Второй фрагмент Лешка вытащил будто бы наугад, но стык получился идеальным.
– Ого! Как у тебя вышло. Склеим?
Он перевернул осколки и держал крепко, уверенно.
– Парапсихолог занимается не людьми.
– А чем?
– Ну… я называю это запредельем. Читал Алису в Стране чудес? Вот есть мир этот, а есть другой, который запредельный. Многие думают, что этого мира не существует.
– А на самом деле?
Серые глаза все еще глядели настороженно.
– На самом деле – по-разному. Есть то, что объяснить можно. Есть то, что будто бы можно объяснить. А случается, что есть то, что просто есть. Понимаешь? Некоторые вещи лучше принимать как данность. Но при том следует знать их характер. На всякий случай.
Иначе однажды можно вернуться домой и увидеть жирное пятно гари на растаявшем снегу.

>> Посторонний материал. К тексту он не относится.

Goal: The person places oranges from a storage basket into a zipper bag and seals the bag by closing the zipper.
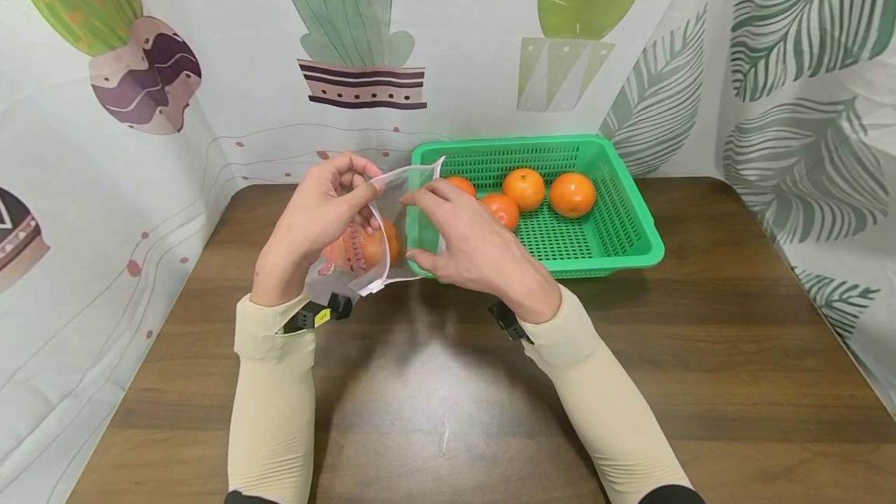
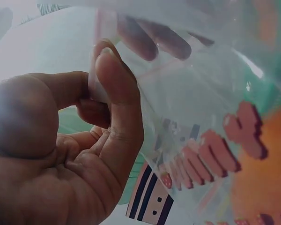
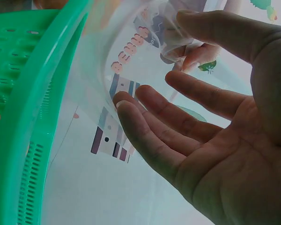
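A clear zip bag (image 1: 397, 187) with pink lettering stands open between the two hands. Inside it, at the left, shows at least one orange (image 1: 390, 243), seen through the plastic. The left hand (image 1: 315, 204) pinches the zip edge of the bag's mouth between thumb and index finger, plain in the left wrist view. On the other side of the mouth is the right hand (image 1: 472, 239), its fingers loosely bent and spread with nothing gripped in the right wrist view. Whether its fingertips touch the plastic, I cannot tell. The bag's white slider (image 1: 373, 287) hangs at the near corner.
Behind and right of the right hand, a green plastic basket (image 1: 633, 236) holds several oranges (image 1: 572, 194). Its left end is close beside the bag. Both stand on a brown wooden table (image 1: 434, 411), backed by a cactus-printed cloth (image 1: 476, 84).
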Tool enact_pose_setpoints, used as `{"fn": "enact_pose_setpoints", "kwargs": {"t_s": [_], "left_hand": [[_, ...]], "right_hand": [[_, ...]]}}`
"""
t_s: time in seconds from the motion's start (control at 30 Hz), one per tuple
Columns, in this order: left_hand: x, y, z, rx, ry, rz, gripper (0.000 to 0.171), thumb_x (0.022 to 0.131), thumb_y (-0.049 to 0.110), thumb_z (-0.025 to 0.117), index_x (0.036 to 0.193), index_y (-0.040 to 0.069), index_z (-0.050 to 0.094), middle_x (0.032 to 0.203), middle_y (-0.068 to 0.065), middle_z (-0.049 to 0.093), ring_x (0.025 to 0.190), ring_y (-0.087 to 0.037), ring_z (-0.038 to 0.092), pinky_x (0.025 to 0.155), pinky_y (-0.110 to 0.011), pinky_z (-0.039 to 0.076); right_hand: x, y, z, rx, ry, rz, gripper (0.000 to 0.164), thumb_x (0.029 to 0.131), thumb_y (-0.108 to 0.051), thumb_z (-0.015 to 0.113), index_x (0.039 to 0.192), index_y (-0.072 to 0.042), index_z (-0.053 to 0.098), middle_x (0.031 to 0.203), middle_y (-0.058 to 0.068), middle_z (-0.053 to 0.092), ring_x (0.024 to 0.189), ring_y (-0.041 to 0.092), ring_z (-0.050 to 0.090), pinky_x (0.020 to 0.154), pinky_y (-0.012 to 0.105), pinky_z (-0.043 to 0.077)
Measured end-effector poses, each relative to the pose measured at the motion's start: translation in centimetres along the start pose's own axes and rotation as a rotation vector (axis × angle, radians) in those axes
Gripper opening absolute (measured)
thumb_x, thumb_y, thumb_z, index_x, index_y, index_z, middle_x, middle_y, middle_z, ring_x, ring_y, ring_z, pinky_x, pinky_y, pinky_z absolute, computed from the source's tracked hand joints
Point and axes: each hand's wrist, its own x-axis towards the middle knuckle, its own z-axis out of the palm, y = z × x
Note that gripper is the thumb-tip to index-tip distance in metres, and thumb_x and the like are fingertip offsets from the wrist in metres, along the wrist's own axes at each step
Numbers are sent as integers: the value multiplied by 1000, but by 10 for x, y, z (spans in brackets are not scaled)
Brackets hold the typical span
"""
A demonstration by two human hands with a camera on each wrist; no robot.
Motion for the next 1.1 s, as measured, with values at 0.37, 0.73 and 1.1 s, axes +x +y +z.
{"fn": "enact_pose_setpoints", "kwargs": {"t_s": [0.37, 0.73, 1.1], "left_hand": [[-1, 0, 1, -16, 1, 9, 15, 105, 8, 63, 114, -4, 59, 81, -6, 66, 58, -20, 70, 62, -32, 64], [-1, 0, 1, -14, 3, 15, 16, 105, 8, 63, 114, -4, 59, 78, -8, 63, 57, -21, 70, 60, -32, 64], [0, -1, 1, -16, 7, 19, 14, 105, 7, 63, 114, -4, 60, 76, -7, 62, 57, -21, 69, 60, -32, 64]], "right_hand": [[-2, 3, -6, 12, 8, 25, 55, 88, -21, 86, 137, -6, 65, 126, 10, 62, 107, 23, 56, 90, 34, 55], [-5, 13, -17, 61, 30, 50, 49, 89, -18, 85, 132, -5, 66, 124, 11, 63, 103, 23, 62, 90, 33, 56], [-7, 23, -24, 47, 28, 83, 51, 88, -20, 85, 133, -7, 67, 127, 8, 65, 109, 23, 62, 95, 36, 55]]}}
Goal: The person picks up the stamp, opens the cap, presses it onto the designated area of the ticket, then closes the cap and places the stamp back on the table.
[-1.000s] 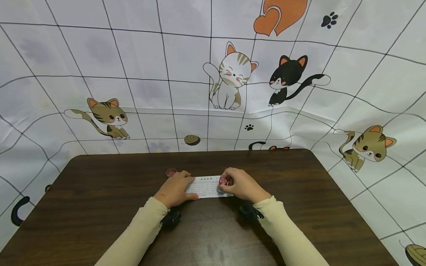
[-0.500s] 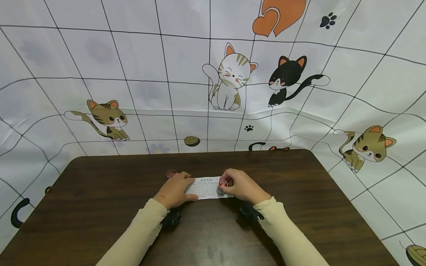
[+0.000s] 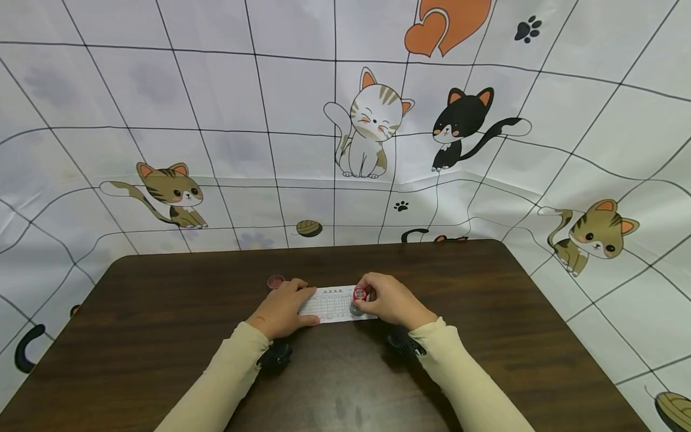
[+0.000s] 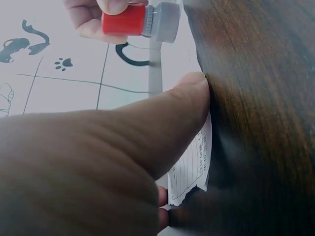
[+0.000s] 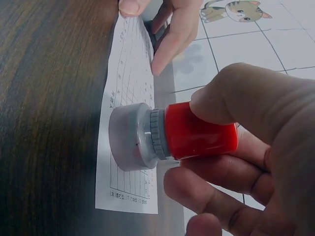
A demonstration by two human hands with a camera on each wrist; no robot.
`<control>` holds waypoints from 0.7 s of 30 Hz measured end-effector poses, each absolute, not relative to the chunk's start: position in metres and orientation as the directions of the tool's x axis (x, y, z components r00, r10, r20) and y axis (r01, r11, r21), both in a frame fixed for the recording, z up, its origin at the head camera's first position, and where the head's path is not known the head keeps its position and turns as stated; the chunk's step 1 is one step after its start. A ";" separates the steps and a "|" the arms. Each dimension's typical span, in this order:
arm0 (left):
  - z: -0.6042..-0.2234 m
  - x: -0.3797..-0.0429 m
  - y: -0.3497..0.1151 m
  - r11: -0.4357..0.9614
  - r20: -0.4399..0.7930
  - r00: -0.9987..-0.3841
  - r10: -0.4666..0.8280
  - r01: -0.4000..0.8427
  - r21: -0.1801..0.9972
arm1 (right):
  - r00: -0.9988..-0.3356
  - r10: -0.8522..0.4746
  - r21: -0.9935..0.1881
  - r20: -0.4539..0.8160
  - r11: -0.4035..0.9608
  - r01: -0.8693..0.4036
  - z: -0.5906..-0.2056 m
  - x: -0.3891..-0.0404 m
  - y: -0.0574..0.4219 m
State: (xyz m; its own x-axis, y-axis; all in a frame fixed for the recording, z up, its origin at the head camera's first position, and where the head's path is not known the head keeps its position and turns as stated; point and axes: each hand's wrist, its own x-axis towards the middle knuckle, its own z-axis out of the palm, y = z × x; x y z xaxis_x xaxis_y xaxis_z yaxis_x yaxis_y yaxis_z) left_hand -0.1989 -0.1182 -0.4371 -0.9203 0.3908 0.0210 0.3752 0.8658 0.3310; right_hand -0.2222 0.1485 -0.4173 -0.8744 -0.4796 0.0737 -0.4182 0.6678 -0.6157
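Observation:
A printed paper form (image 3: 332, 306) with ruled columns lies on the dark wooden table. My left hand (image 3: 282, 309) rests on its left end, the thumb (image 4: 189, 96) along the near edge and the other fingers at the far edge. With thumb and fingers, my right hand (image 3: 398, 301) grips the red handle of a stamp (image 5: 199, 130). Its wide translucent grey base stands on the right part of the form, covering the print beneath. In the left wrist view the stamp (image 4: 125, 20) shows beyond the left thumb.
A small round clear cap with a reddish inside (image 3: 275, 281) lies on the table just beyond the left hand. Behind the table's far edge hangs a white sheet (image 3: 302, 150) printed with cats and grid lines. Dark bands (image 3: 276, 355) circle both wrists.
The head view has shifted very slightly. Both hands, the stamp and the form keep the same positions relative to each other.

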 end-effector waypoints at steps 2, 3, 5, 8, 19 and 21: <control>-0.437 -0.199 -0.118 0.863 0.025 -0.919 0.393 0.378 0.336 | -0.878 -0.474 -0.606 0.072 0.678 -0.416 -0.417 -0.222 0.148; -0.437 -0.199 -0.118 0.862 0.026 -0.919 0.393 0.378 0.338 | -0.879 -0.472 -0.603 0.072 0.681 -0.415 -0.417 -0.222 0.148; -0.437 -0.199 -0.118 0.861 0.027 -0.919 0.393 0.378 0.339 | -0.880 -0.469 -0.598 0.071 0.686 -0.414 -0.417 -0.221 0.148; -0.437 -0.198 -0.118 0.863 0.024 -0.920 0.392 0.377 0.335 | -0.882 -0.466 -0.598 0.069 0.688 -0.411 -0.417 -0.221 0.148; -0.439 -0.198 -0.119 0.865 0.033 -0.919 0.394 0.383 0.323 | -0.877 -0.474 -0.588 0.082 0.687 -0.426 -0.419 -0.221 0.148; -0.439 -0.198 -0.119 0.865 0.041 -0.918 0.394 0.385 0.323 | -0.876 -0.475 -0.590 0.083 0.685 -0.427 -0.419 -0.222 0.148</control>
State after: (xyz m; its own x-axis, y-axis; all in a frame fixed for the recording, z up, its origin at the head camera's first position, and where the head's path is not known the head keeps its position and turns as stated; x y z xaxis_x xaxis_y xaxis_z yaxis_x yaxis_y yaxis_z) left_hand -0.1981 -0.1190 -0.4386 -0.9184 0.3937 0.0405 0.3849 0.8646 0.3229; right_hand -0.2216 0.1480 -0.4191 -0.8760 -0.4750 0.0832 -0.4274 0.6849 -0.5901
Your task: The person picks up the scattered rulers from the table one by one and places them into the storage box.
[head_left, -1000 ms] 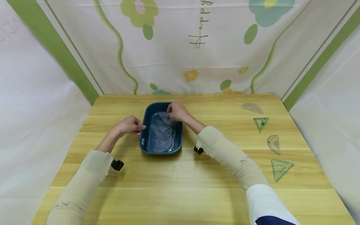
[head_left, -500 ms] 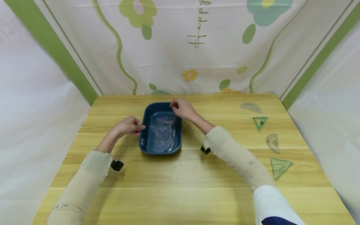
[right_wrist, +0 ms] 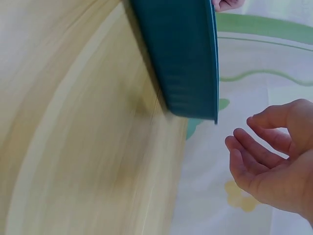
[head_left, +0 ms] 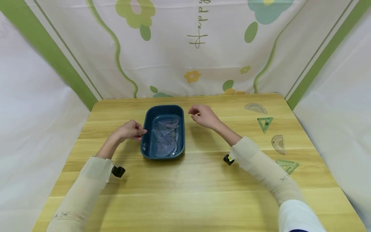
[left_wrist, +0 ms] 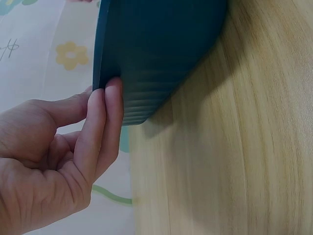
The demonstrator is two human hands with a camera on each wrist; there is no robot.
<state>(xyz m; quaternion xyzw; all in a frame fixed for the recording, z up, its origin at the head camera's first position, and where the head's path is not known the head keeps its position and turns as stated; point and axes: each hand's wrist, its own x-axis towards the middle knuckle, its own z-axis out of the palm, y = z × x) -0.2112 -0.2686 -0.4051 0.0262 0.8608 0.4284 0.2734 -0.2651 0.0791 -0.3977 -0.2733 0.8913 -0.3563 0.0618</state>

– И вы хотите узнать характер этого дома?
Мальчик был и вправду умен не по годам. Сколько ему? Шесть? Семь? Его мать беспокоится, что Леша не играет с другими детьми, а ему скучно со сверстниками. А те, кто постарше, гонят мальца прочь. В их время два-три года разницы – целая пропасть.
Поэтому Леша читает книги и собирает пазлы, неважно, сделаны они из картона или металла.
Третий фрагмент он выбрал с фатальной точностью. Серебро к серебру? Тогда догадка Саломеи верна – вещей две. И если первую она узнала, то вторую вот-вот вылепит Лешка.
– Мне не жалко Марию Петровну. Она – плохая.
– Почему ты так решил?
– Я не решил. Это так. Данность, – Леша произнес новое слово важно, примеряясь к нему и запоминая. – Ну… она к нам приходила. Раньше.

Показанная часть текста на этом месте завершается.